# Intrusion Detection on the KDD Cup 99 Data Set: Documentation
*— Daniel Jones*

--- 



## Notebook Setup

Libraries for Python session (see `readme.md` for installation instructions):

In [None]:
import matplotlib
import numpy
import pandas
import seaborn

from sklearn import metrics
from sklearn import model_selection

import warnings
warnings.filterwarnings('ignore')

Setup Jupyter with `rpy2` to allow embedding R, and `matplotlib` to allow inline plots.

In [None]:
# For inline plots within the notebook
%matplotlib notebook
# Allows code cells to be intrepreted as R (put %%R on the first line) [^1]
%load_ext rpy2.ipython

Libraries for R session (see `readme.md` for installation instructions):

In [None]:
%%R
library(ggplot2)

In [None]:
random_state = numpy.random.RandomState(0)

## Data Source

Each row in the data represents a single TCP connection, as described in the original task description [^2]:
> A connection is a sequence of TCP packets starting and ending at some well defined times, between which data flows to and from a source IP address to a target IP address under some well defined protocol.  Each connection is labeled as either normal, or as an attack, with exactly one specific attack type.



In [None]:
columns=['duration', 'protocol_type', 'service', 'flag', 'src_bytes', 'dst_bytes', 'land', 'wrong_fragment', 'urgent', 'hot', 'num_failed_logins', 'logged_in', 'num_compromised', 'root_shell', 'su_attempted', 'num_root', 'num_file_creations', 'num_shells', 'num_access_files', 'num_outbound_cmds', 'is_host_login', 'is_guest_login', 'count', 'srv_count', 'serror_rate', 'srv_serror_rate', 'rerror_rate', 'srv_rerror_rate', 'same_srv_rate', 'diff_srv_rate', 'srv_diff_host_rate', 'dst_host_count', 'dst_host_srv_count', 'dst_host_same_srv_rate', 'dst_host_diff_srv_rate', 'dst_host_same_src_port_rate', 'dst_host_srv_diff_host_rate', 'dst_host_serror_rate', 'dst_host_srv_serror_rate', 'dst_host_rerror_rate', 'dst_host_srv_rerror_rate', 'traffic_type']
kdd_connections = pandas.read_csv('http://kdd.ics.uci.edu/databases/kddcup99/kddcup.data_10_percent.gz', names=columns)

In [None]:
kdd_connections.head(10).transpose()

The "Traffic Type" column describes the source of each connection; either the name of the red-team which caused the event, or the string `normal.` which indicates normal network behaviour. 

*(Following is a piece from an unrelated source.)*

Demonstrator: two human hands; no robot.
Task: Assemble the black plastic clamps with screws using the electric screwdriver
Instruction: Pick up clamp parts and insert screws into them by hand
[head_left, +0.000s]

The task is to create a model which can separate red-team behavour from normal network behaviour. Group the data into two labels, `normal` and `bad`:

In [None]:
def generate_label(traffic_type):
    return 'normal' if traffic_type == 'normal.' else 'bad'

kdd_connections['traffic_type'] = kdd_connections['traffic_type'].apply(func=generate_label)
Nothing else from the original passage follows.